TEMPO.CO, Jakarta - Wakil Ketua Bidang Ketenagakerjaan DPP Partai Keadilan Sejahtera (PKS) Indra mengkritisi Peraturan Menteri Ketenagakerjaan Nomor 2 Tahun 2022 yang mengatur tentang Tata Cara dan Persyaratan Pembayaran Manfaat Jaminan Hari Tua (JHT).
Ia menilai aturan yang menyebutkan JHT baru bisa dicairkan 100 persen saat usia 56 tahun ini akan membuat pekerja kehilangan pengamanan ekonomi saat terkena pemutusan hubungan kerja (PHK).
“Jadi sebagai sebuah hak maka semestinya dapat diambil saat pekerja berhenti bekerja, baik karena memasuki usia pensiun maupun karena ter-PHK atau mengundurkan diri,” katanya dalam keterangan tertulis pada Sabtu, 12 Februari 2022.
Padahal, secara prinsip JHT adalah uang pekerja yang dipotong setiap bulan dari upah yang diberikan dan pekerja berhak atas dana itu.
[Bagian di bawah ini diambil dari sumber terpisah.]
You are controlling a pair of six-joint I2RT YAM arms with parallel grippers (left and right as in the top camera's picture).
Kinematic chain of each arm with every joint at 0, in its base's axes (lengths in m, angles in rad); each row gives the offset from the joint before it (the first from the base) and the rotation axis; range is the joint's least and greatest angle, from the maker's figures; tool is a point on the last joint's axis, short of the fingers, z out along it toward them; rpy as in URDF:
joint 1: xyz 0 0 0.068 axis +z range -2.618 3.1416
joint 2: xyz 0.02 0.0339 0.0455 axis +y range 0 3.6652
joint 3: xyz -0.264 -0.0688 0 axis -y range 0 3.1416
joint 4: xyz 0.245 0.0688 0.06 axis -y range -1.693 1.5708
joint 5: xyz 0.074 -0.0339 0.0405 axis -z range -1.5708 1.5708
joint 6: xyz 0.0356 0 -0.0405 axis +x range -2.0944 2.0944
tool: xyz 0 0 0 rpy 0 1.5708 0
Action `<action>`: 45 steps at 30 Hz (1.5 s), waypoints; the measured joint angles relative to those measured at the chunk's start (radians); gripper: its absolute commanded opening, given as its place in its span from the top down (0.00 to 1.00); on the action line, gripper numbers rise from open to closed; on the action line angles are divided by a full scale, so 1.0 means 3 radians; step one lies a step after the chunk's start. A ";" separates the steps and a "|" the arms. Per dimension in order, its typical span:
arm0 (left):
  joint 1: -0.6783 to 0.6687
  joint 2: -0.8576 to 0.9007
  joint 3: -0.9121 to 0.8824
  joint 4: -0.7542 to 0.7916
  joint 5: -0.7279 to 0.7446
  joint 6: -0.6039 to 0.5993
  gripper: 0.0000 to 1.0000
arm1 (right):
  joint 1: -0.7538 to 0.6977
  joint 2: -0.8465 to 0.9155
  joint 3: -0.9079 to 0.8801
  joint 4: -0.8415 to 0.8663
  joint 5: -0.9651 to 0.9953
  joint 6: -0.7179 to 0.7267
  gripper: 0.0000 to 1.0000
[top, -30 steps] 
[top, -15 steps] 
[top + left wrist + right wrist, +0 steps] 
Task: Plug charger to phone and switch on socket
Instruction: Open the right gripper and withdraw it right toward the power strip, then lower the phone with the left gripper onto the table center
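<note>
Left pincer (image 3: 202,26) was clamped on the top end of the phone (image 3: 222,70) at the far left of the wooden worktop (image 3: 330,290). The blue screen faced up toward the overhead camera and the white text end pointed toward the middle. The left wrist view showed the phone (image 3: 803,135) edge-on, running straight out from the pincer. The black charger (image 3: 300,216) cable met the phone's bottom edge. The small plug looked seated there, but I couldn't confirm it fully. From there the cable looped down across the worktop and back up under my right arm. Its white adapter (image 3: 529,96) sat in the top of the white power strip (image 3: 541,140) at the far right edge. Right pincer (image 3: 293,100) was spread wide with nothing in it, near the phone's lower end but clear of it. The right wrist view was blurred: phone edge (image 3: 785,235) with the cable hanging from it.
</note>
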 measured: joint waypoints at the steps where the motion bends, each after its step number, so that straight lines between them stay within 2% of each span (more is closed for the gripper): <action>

Tapi sejak pengesahan Undang-undang Cipta Kerja, posisi pekerja makin lemah sebab mudah terkena PHK dan uang pesangon tergerus signifikan.
Indra menjelaskan, jika JHT baru bisa dicairkan 100 persen saat usia pensiun, maka pekerja makin rentan dan tidak mendapatkan perlindungan dengan situasi ekonomi yang belum cukup pulih dan rawan adanya PHK.
“Pekerja yang kena PHK biasanya akan mengalami goncangan masalah ekonomi, sebab itu mereka membutuhkan dana JHT dalam memenuhi kebutuhannya maupun sebagai dana menambah modal usaha,” tuturnya.
Oleh karena itu, menurut dia, pemerintah wajib mendengar suara penolakan dari kalangan pekerja yang terus menggema. Saat 2015, kata Indra, pemerintah pernah mengeluarkan kebijakan serupa dan akhirnya dicabut karena mendapatkan penolakan luas.
Saat ini sudah 140 ribu orang lebih menandatangani petisi yang menolak pemberlakuan Permenaker Nomor 2 Tahun 2022 dan angka itu bisa terus bertambah. “Jika pemerintah peka, suara publik ini juga wajib didengar,” kata Indra.